Lines holding the word "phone" must be located in the listing below and copied.
(SOURCE MATERIAL Opens)
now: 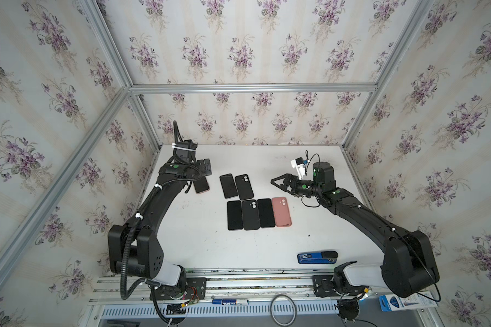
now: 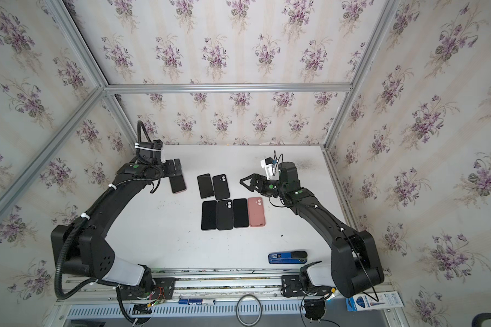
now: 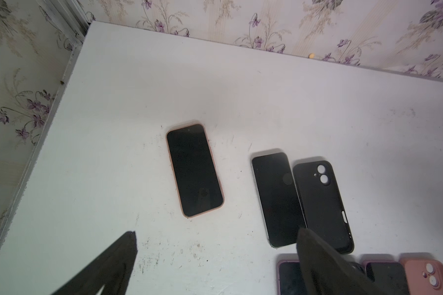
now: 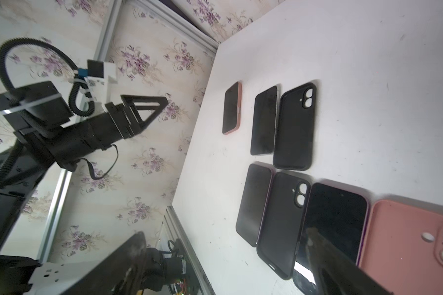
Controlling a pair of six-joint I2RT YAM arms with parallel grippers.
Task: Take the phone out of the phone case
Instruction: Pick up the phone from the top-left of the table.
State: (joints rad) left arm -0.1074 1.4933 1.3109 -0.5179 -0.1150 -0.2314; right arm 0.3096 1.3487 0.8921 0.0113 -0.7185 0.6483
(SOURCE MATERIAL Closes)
*ANSWER BOX*.
Task: Take the phone out of the phone case
Instruction: Pick up the phone from the top-left of the table.

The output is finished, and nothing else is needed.